AWS Lambda - Basics to Production
What Is Lambda?
AWS Lambda is a serverless compute service. You upload a function, define what triggers it, and AWS runs it — provisioning servers, scaling, patching, and tearing down infrastructure automatically.
The core mental model:
Event happens → Lambda runs your code → Lambda stops
You pay only for the milliseconds your code actually runs. There is no idle cost.
How It Works — Step by Step
- An event source triggers your function (HTTP request, queue message, schedule, etc.)
- AWS finds (or creates) a compute environment (the "execution environment")
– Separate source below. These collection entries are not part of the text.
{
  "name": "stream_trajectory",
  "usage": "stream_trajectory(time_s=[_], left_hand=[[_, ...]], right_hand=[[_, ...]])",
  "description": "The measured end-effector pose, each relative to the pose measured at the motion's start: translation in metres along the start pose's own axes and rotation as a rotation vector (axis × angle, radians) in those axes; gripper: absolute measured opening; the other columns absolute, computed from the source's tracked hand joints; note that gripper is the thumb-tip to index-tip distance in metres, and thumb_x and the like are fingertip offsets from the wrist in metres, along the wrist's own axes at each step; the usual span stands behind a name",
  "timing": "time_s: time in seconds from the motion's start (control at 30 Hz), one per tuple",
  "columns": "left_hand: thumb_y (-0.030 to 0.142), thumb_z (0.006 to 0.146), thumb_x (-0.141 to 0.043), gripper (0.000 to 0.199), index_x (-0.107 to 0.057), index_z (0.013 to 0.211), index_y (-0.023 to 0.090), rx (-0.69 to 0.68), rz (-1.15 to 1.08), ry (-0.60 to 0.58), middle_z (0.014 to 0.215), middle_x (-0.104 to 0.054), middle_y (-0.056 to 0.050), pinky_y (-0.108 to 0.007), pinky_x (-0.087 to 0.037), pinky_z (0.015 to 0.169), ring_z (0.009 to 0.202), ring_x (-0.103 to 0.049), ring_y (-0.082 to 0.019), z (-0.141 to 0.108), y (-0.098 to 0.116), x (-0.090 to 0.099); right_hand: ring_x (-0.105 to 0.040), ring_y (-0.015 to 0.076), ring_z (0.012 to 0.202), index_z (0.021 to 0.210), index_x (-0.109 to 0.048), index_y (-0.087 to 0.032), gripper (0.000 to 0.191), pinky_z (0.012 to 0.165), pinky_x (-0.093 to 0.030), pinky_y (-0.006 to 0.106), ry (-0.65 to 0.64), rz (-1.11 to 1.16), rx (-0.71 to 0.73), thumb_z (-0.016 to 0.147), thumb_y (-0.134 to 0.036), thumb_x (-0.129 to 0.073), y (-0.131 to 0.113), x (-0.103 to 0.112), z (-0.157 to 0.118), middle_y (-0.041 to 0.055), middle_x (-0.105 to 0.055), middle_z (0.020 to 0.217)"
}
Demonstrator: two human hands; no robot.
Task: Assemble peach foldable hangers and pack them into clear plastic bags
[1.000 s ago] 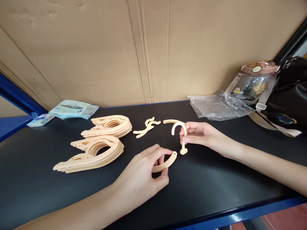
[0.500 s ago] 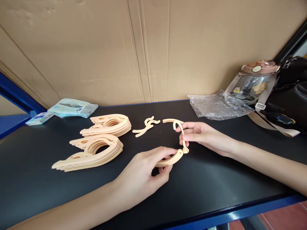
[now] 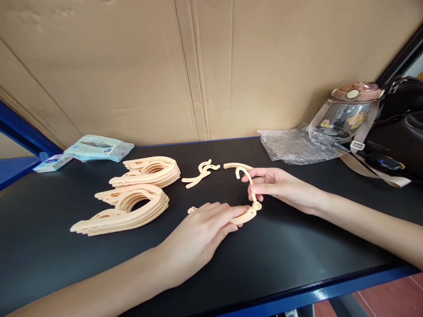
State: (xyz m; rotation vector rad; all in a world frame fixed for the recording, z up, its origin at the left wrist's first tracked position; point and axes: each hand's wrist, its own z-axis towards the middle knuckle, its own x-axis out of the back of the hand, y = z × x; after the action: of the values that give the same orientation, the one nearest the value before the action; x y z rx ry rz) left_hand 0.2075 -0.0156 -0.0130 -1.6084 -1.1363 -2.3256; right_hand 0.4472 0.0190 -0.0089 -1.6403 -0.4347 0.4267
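Observation:
My right hand (image 3: 276,187) pinches a cream plastic hanger hook (image 3: 247,172), its curved end up and its round base down. Closed around a cream hanger arm (image 3: 246,216), my left hand (image 3: 206,231) covers most of it. The arm's holed end meets the base of the hook; whether they are joined I cannot tell. Another hanger arm (image 3: 231,165) lies just behind my right fingers. Loose hooks (image 3: 198,177) lie farther back, in the middle. To the left are two stacks of folded hangers, a rear stack (image 3: 170,174) and a front stack (image 3: 155,209).
A blue tissue pack (image 3: 99,149) and a smaller pack (image 3: 53,163) lie back left on the black table (image 3: 297,273). Back right are a crinkled clear bag (image 3: 287,145), a strapped water bottle (image 3: 346,116) and a black bag (image 3: 403,119). Cardboard (image 3: 132,70) stands behind.
My left hand has turned palm down and shifted slightly right, bringing the hanger arm's end up against the hook's base. The arm's far end now shows behind the hand.

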Motion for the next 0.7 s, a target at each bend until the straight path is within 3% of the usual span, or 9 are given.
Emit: stream_trajectory(time_s=[0.4, 0.7], left_hand=[[0.0, 0.092, -0.036, 0.052, -0.034, 0.138, 0.024, -0.062, 0.149, -0.028, 0.102, -0.062, -0.002, -0.031, -0.046, 0.077, 0.089, -0.056, -0.017, -0.004, -0.004, -0.006], [-0.001, 0.091, -0.033, 0.057, -0.033, 0.142, 0.024, 0.004, 0.176, -0.018, 0.105, -0.064, -0.001, -0.028, -0.048, 0.076, 0.092, -0.059, -0.017, -0.006, -0.002, -0.008]], right_hand=[[-0.059, 0.0108, 0.066, 0.097, -0.058, -0.02, 0.024, 0.071, -0.042, 0.028, 0.027, -0.019, 0.026, 0.082, -0.034, -0.07, 0.001, -0.006, -0.003, -0.0028, -0.065, 0.073], [-0.06, 0.0127, 0.067, 0.094, -0.056, -0.02, 0.026, 0.073, -0.045, 0.03, 0.155, -0.127, 0.087, 0.08, -0.036, -0.071, -0.004, -0.011, -0.005, -0.0015, -0.065, 0.074]])
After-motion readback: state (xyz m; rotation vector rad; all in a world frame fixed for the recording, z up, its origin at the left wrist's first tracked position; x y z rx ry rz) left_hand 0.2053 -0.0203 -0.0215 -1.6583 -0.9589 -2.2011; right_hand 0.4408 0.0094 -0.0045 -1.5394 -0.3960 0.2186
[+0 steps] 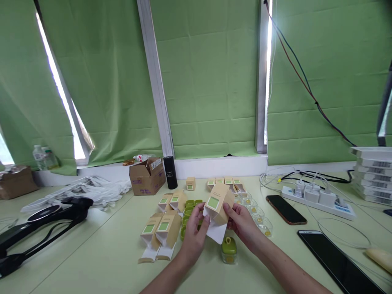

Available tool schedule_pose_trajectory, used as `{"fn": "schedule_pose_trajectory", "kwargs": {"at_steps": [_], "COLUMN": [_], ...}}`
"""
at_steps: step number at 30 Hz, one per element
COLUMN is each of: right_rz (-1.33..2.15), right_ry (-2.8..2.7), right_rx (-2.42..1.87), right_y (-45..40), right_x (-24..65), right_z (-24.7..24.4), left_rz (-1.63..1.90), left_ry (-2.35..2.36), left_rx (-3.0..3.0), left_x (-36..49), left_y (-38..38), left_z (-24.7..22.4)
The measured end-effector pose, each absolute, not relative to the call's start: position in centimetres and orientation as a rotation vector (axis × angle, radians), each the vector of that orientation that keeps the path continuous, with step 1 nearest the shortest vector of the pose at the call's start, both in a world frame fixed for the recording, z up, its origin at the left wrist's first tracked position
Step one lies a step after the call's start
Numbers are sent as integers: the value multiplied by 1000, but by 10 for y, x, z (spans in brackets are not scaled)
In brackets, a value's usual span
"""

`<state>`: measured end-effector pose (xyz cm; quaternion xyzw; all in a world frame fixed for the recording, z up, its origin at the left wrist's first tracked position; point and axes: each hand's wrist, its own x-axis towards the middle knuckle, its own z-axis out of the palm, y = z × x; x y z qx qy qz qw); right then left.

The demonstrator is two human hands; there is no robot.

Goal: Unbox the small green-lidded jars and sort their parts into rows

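Between my two hands is a small tan cardboard box (223, 196) with a green label, tilted, its white-lined flap hanging open toward me. My left hand (196, 228) grips its left side and flap. On the right side, my right hand (241, 220) pinches the box. Just below stands a small clear jar with a green lid (229, 249) and a ring-like loop on top. Several similar boxes with open flaps (165, 228) lie left of my hands. Green lids (190, 208) in rows are partly hidden behind my left hand. Clear cups (259, 214) sit behind my right hand.
More tan boxes (228, 181) stand farther back, near a black cylinder (170, 172) and a brown carton (147, 177). To the right lie a phone (286, 209), a tablet (337, 259) and a power strip (318, 200) with cables. A black device (45, 228) rests at left.
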<state>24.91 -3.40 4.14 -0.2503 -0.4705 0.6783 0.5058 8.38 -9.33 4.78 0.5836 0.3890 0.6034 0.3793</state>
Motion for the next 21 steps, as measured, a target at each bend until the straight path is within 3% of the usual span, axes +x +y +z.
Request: {"fn": "schedule_pose_trajectory", "kwargs": {"at_steps": [21], "right_rz": [1483], "right_ry": [-1118], "right_rx": [-708], "right_y": [-35], "right_x": [253], "right_z": [43], "left_rz": [1673], "left_ry": [1194], "left_rx": [1384], "left_x": [76], "left_y": [-87], "left_z": [53]}}
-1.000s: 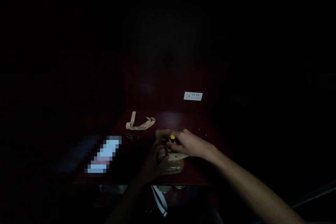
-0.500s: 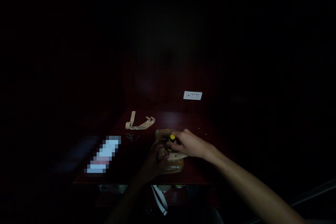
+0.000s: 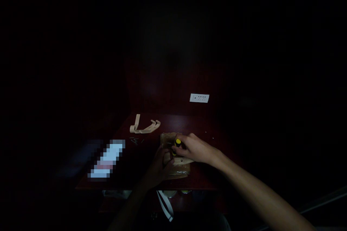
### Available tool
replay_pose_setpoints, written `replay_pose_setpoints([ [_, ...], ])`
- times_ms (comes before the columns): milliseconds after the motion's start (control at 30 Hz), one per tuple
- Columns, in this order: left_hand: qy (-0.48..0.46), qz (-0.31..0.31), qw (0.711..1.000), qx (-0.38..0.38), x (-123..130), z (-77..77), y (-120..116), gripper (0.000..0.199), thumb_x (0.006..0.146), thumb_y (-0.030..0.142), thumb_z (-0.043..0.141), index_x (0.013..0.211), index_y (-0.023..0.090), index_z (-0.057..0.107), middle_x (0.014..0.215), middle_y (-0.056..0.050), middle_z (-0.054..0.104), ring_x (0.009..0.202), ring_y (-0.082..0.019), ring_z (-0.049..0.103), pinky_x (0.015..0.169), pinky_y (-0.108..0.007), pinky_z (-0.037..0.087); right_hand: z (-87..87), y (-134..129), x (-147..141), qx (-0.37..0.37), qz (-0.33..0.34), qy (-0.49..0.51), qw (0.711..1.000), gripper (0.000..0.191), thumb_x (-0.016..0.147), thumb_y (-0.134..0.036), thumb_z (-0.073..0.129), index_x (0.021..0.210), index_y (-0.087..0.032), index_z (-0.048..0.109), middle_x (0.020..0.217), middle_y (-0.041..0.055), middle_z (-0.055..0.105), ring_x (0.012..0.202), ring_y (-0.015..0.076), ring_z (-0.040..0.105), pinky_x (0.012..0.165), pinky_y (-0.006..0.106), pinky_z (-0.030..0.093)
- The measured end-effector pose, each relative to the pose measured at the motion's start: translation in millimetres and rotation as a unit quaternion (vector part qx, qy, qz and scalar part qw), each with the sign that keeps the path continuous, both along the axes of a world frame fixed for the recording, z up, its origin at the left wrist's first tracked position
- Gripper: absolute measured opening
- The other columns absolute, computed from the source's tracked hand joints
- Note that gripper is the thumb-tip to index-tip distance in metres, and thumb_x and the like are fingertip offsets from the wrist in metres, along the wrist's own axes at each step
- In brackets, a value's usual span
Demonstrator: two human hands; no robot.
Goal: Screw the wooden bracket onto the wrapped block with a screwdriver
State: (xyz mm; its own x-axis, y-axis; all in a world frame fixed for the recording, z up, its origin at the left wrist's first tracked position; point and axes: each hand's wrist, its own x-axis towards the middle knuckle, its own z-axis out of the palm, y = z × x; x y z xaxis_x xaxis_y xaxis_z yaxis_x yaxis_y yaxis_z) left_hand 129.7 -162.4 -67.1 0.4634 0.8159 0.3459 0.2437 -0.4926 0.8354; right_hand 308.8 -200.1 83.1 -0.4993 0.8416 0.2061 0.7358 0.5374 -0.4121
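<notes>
Fingers curled, the right hand (image 3: pixel 193 148) holds one yellow-black tool (image 3: pixel 178 141), the left hand (image 3: pixel 159 164) one wooden piece (image 3: pixel 184 161). Left of the fingers lie pins (image 3: pixel 134 141) too tiny to count.

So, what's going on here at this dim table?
Someone is working with both bare hands. The right hand grips a yellow-and-black tool above a pale piece; the tool's tip is hard to see. The left hand holds one end of that piece, over a brown wrapped block. Farther left on the table lie pale hooked parts and small thin bits.
</notes>
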Motion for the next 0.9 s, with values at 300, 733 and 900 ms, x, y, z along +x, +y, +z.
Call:
replay_pose_setpoints([
  [300,-0.003,0.005,1.000,-0.008,-0.4,-1.8,0.2,0.031,0.085,0.035,0.054,0.113,0.024,0.049,0.131,-0.008,0.044,0.126,-0.024,0.040,0.108,-0.044,0.030,2.0,-1.4,0.4,-0.005,0.000,-0.003,1.000,0.016,0.088,-0.026,0.051,0.093,-0.013,0.058,0.071,0.0008,0.059,0.054,0.0068,0.047,0.051,0.020,0.031],
  [733,-0.008,-0.008,1.000,-0.007,-0.1,8.8,-1.8,0.029,0.084,0.032,0.054,0.112,0.022,0.052,0.121,-0.007,0.052,0.113,-0.022,0.049,0.100,-0.041,0.039,13.5,1.5,-4.1,0.011,0.005,-0.105,0.994,0.024,0.087,-0.035,0.055,0.104,-0.019,0.060,0.078,0.0024,0.063,0.064,0.0121,0.054,0.056,0.022,0.036],
  [900,-0.010,0.000,1.000,-0.009,0.6,6.4,-1.4,0.035,0.084,0.034,0.055,0.116,0.022,0.053,0.127,-0.008,0.050,0.121,-0.025,0.046,0.105,-0.043,0.034,10.4,0.0,-5.8,0.046,-0.001,-0.157,0.986,0.030,0.089,-0.043,0.052,0.104,-0.018,0.060,0.085,0.0064,0.065,0.068,0.0152,0.059,0.059,0.024,0.038],
])
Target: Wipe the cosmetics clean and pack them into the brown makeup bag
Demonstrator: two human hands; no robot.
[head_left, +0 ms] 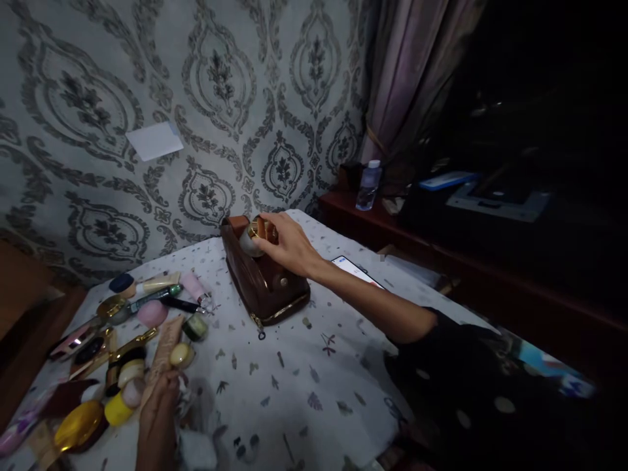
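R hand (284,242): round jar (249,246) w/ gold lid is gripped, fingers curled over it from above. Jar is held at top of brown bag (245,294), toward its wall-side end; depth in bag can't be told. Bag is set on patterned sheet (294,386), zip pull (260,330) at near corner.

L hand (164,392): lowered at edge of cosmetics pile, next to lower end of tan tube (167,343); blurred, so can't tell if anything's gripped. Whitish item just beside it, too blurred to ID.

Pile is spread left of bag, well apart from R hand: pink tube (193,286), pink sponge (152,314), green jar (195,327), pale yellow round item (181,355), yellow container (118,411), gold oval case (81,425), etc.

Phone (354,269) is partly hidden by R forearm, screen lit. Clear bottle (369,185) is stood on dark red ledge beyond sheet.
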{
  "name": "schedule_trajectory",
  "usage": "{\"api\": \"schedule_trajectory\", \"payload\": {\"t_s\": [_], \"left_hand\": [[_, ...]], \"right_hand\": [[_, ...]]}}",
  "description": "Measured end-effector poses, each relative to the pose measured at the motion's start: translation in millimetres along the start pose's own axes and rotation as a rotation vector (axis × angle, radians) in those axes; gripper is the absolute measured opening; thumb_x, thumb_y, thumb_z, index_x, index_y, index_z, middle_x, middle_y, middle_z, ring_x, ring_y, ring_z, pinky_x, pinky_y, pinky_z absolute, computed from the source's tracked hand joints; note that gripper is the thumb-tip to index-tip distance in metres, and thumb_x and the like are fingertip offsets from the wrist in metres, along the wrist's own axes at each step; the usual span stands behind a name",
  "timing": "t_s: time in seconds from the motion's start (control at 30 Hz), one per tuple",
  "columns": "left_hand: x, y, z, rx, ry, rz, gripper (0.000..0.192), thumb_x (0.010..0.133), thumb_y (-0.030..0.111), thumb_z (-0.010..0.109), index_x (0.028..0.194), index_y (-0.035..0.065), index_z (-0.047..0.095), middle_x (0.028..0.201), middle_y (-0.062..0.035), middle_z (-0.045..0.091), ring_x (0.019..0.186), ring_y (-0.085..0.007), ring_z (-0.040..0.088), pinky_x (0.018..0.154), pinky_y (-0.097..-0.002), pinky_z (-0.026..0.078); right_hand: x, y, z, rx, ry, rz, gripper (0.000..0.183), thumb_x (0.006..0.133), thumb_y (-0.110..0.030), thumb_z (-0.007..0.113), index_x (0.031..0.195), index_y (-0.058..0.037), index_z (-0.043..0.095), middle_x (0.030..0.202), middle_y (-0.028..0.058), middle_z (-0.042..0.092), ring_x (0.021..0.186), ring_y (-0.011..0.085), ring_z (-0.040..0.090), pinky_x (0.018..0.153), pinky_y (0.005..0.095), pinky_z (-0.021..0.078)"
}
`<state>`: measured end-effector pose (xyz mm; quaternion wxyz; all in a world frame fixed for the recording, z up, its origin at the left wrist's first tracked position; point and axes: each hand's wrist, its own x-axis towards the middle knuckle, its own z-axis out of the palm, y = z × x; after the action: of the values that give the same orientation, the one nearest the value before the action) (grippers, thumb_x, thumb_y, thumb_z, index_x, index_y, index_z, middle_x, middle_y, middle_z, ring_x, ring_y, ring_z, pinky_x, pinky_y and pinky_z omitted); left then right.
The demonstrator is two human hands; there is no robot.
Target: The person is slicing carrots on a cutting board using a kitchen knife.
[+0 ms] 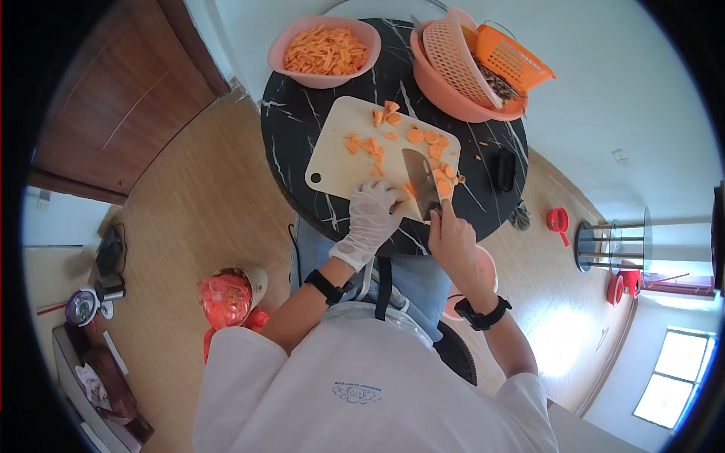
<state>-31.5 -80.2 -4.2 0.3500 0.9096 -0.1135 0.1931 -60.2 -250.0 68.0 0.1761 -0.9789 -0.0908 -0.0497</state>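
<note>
My right hand (455, 240), bare, grips the dark handle of a broad kitchen knife (418, 175). Its blade lies over the right part of a white cutting board (340, 161). Just left of the blade, my left hand (374, 212) in a thin white glove rests its fingers against a small orange carrot piece (409, 189). Round carrot slices (435, 151) lie beyond and right of the knife. Carrot sticks (365, 146) are scattered on the board's middle, and a few chunks (387, 116) sit near its far edge. The gloved fingertips partly hide what they touch.
The round black marble-patterned table (289, 141) bears a pink bowl (274, 59) of cut carrot sticks. At far right stand a pink basin (453, 110), a pink strainer (453, 51) and an orange basket (512, 56). A black case (506, 170) lies by the right edge. Below left is a red-bagged bin (226, 300).
</note>
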Motion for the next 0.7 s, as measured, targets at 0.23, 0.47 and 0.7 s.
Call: {"api": "schedule_trajectory", "payload": {"t_s": [0.23,0.47,0.7], "left_hand": [[0,0,-2,0.039,0.024,-0.041,0.016,0.073,0.023,0.077,0.087,0.0189,0.074,0.094,-0.0021,0.062,0.098,-0.0260,0.055,0.092,-0.0434,0.035],[0,2,-5,0.024,0.012,-0.086,0.013,0.072,0.021,0.076,0.084,0.0183,0.073,0.094,-0.0025,0.061,0.097,-0.0263,0.055,0.091,-0.0434,0.035],[1,-3,-1,0.053,0.022,-0.055,0.013,0.071,0.024,0.077,0.083,0.0174,0.074,0.096,-0.0045,0.062,0.099,-0.0280,0.055,0.094,-0.0453,0.034]], "right_hand": [[5,-10,-4,-0.007,-0.029,-0.044,0.014,0.098,-0.017,0.054,0.097,-0.0039,0.048,0.055,0.0200,0.058,0.049,0.0414,0.060,0.046,0.0506,0.0478],[12,-13,-6,-0.034,-0.086,-0.076,0.014,0.096,-0.015,0.055,0.098,-0.0026,0.050,0.058,0.0191,0.061,0.053,0.0399,0.063,0.048,0.0494,0.0495],[38,-12,-10,-0.101,-0.239,-0.153,0.016,0.094,-0.016,0.055,0.098,-0.0015,0.050,0.063,0.0194,0.063,0.057,0.0393,0.066,0.049,0.0494,0.0513]]}}
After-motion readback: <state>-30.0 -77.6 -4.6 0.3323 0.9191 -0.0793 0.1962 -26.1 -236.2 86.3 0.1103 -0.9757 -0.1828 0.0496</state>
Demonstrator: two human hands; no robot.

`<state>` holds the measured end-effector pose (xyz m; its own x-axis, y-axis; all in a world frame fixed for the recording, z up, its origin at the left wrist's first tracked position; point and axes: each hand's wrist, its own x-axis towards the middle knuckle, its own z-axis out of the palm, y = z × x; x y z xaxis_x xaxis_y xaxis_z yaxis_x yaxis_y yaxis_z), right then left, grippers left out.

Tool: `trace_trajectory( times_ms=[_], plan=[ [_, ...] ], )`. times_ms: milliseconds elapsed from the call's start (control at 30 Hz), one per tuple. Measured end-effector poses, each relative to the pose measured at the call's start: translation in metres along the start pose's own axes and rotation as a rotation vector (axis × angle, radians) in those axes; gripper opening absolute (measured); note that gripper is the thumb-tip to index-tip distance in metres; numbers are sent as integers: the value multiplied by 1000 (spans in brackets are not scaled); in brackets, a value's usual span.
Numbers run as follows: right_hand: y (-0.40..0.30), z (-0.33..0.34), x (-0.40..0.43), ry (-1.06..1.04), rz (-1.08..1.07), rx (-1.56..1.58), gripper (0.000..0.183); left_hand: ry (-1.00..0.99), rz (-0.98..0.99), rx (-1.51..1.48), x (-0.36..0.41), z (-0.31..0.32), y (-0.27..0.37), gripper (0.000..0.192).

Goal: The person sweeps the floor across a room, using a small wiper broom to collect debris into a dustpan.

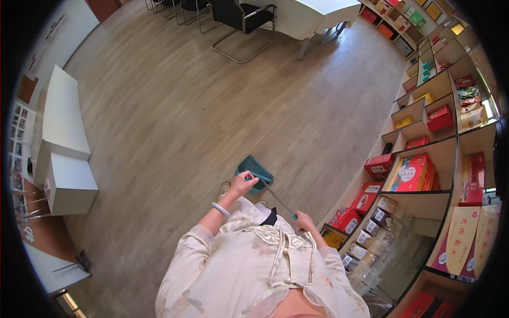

- Your code runs inside that environment
- The environment may be reused for the next invocation (warm) or torn down (cold start)
First invocation:
[Cold Start: ~100-500ms] → [Your code: Xms] = Total latency
Subsequent invocations (same container reused):
[Your code: Xms] = Total latency (no cold start)
Core Concepts
Function
The unit of deployment. One function = one handler + its dependencies.
# handler.py
import json
def handler(event, context):
session_id = event["session_id"]
message = event["message"]
# Process the chat message
response = process_message(session_id, message)
return {
"statusCode": 200,
"body": json.dumps({"response": response})
}
Event
The input to your function. The shape depends on the trigger source.
// From API Gateway
{
"httpMethod": "POST",
"path": "/chat/message",
"body": "{\"session_id\": \"sess_abc\", \"message\": \"Recommend manga\"}",
"headers": { "Authorization": "Bearer ..." }
}
// From SQS
{
"Records": [
{
"body": "{\"session_id\": \"sess_abc\", \"turn\": {...}}",
"messageId": "msg-123"
}
]
}
Context
Metadata about the invocation (function name, memory limit, request ID, remaining time).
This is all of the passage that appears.